* _Exercise brief_
Look for the string "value" in the data below, and copy each line that holds it.

* _Extracted information_
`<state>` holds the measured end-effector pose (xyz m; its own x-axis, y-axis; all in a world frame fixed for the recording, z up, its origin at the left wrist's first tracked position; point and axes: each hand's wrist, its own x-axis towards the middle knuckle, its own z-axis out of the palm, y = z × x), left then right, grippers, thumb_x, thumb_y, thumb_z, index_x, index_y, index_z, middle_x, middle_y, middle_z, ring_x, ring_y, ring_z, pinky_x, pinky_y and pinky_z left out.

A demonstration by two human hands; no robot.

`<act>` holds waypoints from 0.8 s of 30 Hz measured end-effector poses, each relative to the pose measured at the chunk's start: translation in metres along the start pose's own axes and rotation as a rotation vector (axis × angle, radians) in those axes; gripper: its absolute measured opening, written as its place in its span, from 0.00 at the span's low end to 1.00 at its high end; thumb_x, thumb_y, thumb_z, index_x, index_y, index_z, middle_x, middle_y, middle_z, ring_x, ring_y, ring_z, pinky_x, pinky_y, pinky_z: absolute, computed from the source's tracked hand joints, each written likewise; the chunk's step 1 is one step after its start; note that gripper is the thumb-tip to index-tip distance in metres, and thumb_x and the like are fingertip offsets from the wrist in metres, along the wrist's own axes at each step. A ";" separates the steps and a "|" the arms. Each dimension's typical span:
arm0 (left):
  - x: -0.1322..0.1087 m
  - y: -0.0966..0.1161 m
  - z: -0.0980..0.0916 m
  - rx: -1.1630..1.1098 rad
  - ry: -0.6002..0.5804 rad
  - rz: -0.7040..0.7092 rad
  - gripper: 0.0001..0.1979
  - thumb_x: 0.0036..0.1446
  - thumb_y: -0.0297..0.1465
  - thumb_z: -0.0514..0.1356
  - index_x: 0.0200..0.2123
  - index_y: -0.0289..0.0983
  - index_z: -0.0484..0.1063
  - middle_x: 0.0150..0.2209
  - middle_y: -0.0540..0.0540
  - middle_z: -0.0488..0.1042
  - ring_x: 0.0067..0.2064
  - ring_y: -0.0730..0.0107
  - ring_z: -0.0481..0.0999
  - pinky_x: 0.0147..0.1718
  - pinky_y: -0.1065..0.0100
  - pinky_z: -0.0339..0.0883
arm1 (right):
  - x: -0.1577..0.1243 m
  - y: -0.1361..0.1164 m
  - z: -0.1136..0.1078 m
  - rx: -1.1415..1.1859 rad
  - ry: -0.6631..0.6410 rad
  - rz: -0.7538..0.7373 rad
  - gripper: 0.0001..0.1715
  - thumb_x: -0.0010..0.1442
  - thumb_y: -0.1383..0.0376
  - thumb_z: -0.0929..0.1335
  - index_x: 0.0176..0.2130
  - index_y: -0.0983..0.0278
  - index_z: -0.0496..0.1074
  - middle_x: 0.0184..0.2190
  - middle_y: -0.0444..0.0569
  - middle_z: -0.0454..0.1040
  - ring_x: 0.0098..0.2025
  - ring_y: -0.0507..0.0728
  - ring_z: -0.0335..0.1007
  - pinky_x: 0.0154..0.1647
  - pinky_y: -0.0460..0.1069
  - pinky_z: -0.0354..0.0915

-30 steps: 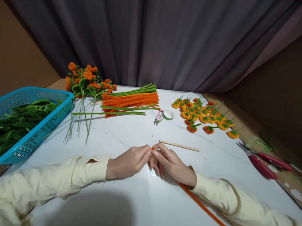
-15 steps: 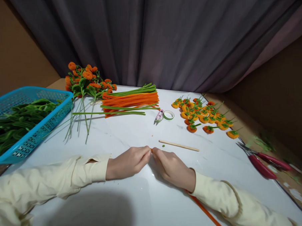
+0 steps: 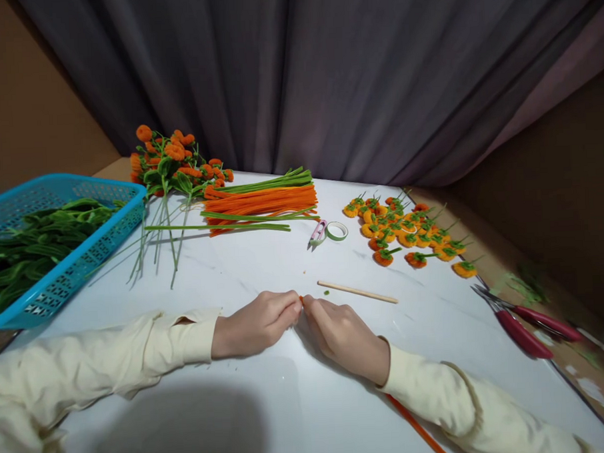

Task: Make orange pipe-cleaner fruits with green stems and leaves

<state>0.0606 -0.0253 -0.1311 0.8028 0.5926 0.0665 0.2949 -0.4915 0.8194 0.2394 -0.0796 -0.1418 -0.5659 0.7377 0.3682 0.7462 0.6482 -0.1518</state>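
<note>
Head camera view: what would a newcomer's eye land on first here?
Front and centre, the left hand and right hand meet fingertip to fingertip, pinching the end of an orange pipe cleaner that trails under the right sleeve. Behind them lie a bundle of orange and green stems and, to the right, a scatter of orange pieces. A blue basket of green leaves sits far left.

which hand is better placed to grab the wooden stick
Likely the right hand: the wooden stick lies just beyond it; the left hand sits farther off. Both pinch the orange pipe cleaner.
</note>
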 end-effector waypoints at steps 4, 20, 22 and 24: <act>0.000 0.001 -0.001 -0.010 0.004 0.007 0.14 0.63 0.32 0.43 0.25 0.38 0.55 0.23 0.53 0.60 0.25 0.75 0.59 0.28 0.71 0.55 | -0.001 0.000 0.001 0.031 -0.012 0.028 0.10 0.62 0.74 0.52 0.40 0.66 0.57 0.23 0.46 0.67 0.22 0.52 0.60 0.20 0.46 0.49; 0.000 0.000 -0.002 -0.057 0.012 -0.004 0.14 0.63 0.32 0.43 0.25 0.37 0.55 0.23 0.52 0.61 0.26 0.75 0.59 0.28 0.71 0.56 | 0.001 -0.001 0.000 -0.240 0.076 -0.136 0.14 0.63 0.75 0.52 0.45 0.73 0.60 0.24 0.49 0.68 0.25 0.54 0.63 0.19 0.47 0.54; 0.000 0.000 -0.002 -0.060 0.017 0.000 0.14 0.63 0.32 0.43 0.25 0.37 0.56 0.23 0.52 0.61 0.25 0.75 0.59 0.28 0.71 0.56 | 0.001 -0.002 0.000 -0.341 0.063 -0.156 0.14 0.63 0.74 0.54 0.45 0.75 0.61 0.25 0.50 0.68 0.25 0.55 0.64 0.19 0.48 0.54; -0.001 0.001 -0.002 -0.065 0.017 0.009 0.14 0.63 0.32 0.43 0.25 0.37 0.57 0.23 0.52 0.61 0.25 0.75 0.60 0.28 0.71 0.56 | 0.001 -0.003 0.000 -0.420 0.026 -0.164 0.13 0.62 0.74 0.56 0.45 0.76 0.62 0.25 0.51 0.69 0.25 0.55 0.65 0.18 0.48 0.54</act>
<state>0.0593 -0.0248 -0.1295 0.7960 0.5995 0.0834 0.2530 -0.4548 0.8539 0.2365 -0.0808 -0.1411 -0.6836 0.6230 0.3802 0.7280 0.6193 0.2941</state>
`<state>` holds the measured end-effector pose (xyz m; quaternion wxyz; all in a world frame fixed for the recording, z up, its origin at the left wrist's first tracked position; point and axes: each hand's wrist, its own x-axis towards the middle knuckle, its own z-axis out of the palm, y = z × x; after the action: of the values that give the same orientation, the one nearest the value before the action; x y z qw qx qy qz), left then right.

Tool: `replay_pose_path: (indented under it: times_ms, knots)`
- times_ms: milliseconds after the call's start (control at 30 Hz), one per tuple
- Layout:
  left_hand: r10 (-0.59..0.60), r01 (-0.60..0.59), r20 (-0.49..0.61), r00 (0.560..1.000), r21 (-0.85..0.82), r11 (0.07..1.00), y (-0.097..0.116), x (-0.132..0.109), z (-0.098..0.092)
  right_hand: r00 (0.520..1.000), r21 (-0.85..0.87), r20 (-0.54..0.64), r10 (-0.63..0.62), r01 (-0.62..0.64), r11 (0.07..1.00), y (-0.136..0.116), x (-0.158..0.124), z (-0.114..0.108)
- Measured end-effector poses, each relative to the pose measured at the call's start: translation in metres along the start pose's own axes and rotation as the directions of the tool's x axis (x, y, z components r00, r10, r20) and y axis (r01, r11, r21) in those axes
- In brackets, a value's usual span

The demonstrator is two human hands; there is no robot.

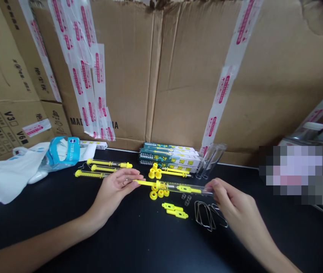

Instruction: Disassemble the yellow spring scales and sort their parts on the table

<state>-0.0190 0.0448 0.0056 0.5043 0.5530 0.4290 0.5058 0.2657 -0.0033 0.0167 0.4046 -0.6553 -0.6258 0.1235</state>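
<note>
Left hand (118, 187) pinches one yellow rod (145, 183), right hand (233, 203) one clear tube (199, 188); two yellow tabs (177, 214), three gauges (104, 168) lie nearby (carton (8, 94) reads "V3", "V6").

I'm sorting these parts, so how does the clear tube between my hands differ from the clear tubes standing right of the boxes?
The held tube lies nearly level, while the standing tubes are upright. The held tube has yellow parts inside; the standing tubes show none. Your right hand grips one end of the held tube, whereas the standing tubes rest on the table. Both kinds are see-through.
</note>
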Motion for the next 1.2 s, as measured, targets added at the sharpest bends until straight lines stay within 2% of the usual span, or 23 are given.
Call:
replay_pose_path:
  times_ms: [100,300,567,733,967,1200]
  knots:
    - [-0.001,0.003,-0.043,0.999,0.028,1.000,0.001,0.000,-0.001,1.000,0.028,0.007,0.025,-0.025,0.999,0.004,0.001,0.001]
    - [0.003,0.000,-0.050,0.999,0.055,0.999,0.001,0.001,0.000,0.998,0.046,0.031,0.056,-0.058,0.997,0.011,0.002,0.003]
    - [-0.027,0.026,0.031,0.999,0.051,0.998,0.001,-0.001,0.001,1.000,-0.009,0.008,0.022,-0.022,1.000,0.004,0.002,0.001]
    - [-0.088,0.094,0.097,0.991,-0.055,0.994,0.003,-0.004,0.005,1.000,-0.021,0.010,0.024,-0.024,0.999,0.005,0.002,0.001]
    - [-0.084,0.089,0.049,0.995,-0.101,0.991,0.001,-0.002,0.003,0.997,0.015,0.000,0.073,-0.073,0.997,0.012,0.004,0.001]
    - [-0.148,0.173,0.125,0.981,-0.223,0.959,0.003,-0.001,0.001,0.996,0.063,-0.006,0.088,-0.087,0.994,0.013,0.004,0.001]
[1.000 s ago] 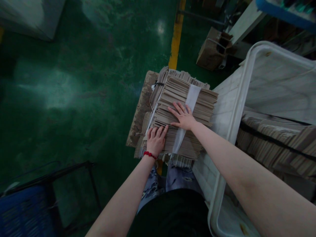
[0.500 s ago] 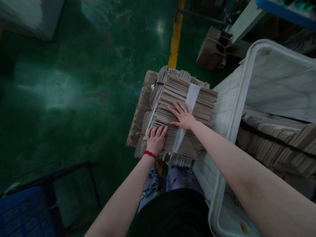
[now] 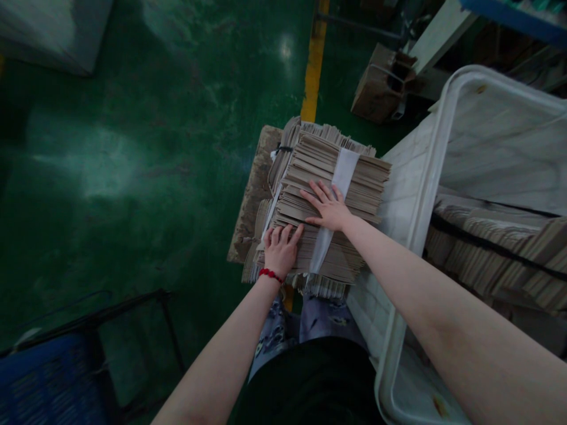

* _Answer section_
`<state>` holds the measured end-effector pose (xyz m; quaternion wxyz; all in a world frame fixed for the recording, z up, its origin at the left wrist's first tracked position; point and axes: each hand's wrist, its own x-axis towards the middle knuckle, its own z-axis out of the palm, y = z × x; after the action: of the values that give the same orientation, the one nearest the value before the action; x y z qw qx qy qz), left then right.
- In brackets, a value's usual span

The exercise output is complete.